What is the Turnover limit for OPC?

What is the Turnover limit for OPC?

An OPC can continue to be so if it fulfills the following criteria:

  • Turnover limit: The turnover limit of an OPC is ₹2 crore per annum.
  • Paid-up capital shall not exceed ₹50 lakh: The paid-up capital of an OPC shall not exceed ₹50 lakh.

If the OPC exceeds such limit in terms of turnover or capital, it must be converted into a private limited company or any other type of business enterprise within such prescribed time limit.

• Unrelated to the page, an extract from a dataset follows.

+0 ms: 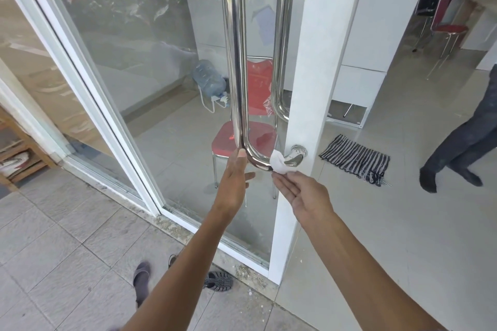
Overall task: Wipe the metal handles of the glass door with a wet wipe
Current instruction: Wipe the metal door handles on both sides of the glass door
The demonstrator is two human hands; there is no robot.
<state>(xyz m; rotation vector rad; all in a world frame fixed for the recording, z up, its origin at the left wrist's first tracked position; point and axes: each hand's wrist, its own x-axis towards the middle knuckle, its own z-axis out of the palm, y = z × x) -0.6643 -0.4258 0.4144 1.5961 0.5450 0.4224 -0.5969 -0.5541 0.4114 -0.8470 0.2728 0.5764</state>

What is the Disadvantage of OPC?

What is the Disadvantage of OPC?

There are many benefits of a One Person Company, so we explain a disadvantage of which we have explained to you below:

  • Limited Growth Potential: When the turnover exceeds ₹2 crore or the paid-up capital exceeds ₹50 lacks, the OPC has to be converted into a private limited company, which involves additional compliance and administrative work.

If you want to know more about the disadvantages or drawbacks of one person company than just click below video:

In Conclusion

In Conclusion

A personal company is, in fact, an excellent channel for those wanting to start their own business but would like to maintain limited liability, ease of management, and tax benefits. 

It suits the best of the businessmen who desire to have a proper balance between flexibility and legal protection. 

The benefits of one person company give entrepreneurs a chance to register a credible and sustainable business structure that makes room for future growth and expansion.

In the end, we hope that you all have learned a lot about all the benefits of One Person Company given inside this blog post.

We also hope that you get the benefits of a one person company and gain a lot of knowledge about this guide, which may come in handy sometime in the future.

FAQs

Q1. What are the benefits of OPC vs Pvt Ltd?

Compliance is more straightforward in an OPC: For example, a private limited company requires at least two shareholders and two directors, while an OPC must operate with only one shareholder and only one director. The owner of an OPC also has full control without any interference from outside parties.

Q2. What are the benefits of OPC vs sole proprietorship?

The liability involved with an OPC is limited. In other words, the owner’s personal assets are safe or protected. It is also separate from the owner- an even more solid business that is reliable to customers and investors compared to other businesses that do not fall under an OPC.

Q3. Is OPC a good option?

An OPC is an excellent option for a solo entrepreneur looking for a package of limited liability protections and the benefits of a corporate structure without the complexity of a private limited company.

Q4. What are the tax advantages of OPC?

An OPC enjoys corporate tax benefits and tax planning through director salaries, while sole proprietorships are taxed at individual rates.

Q5. What is better LLP or OPC?

If a company has more than one partner, LLP is the preferred option for them, as it makes the management of the company flexible and safeguards liability. An OPC is ideal for a sole entrepreneur as it can provide full control and limited liability.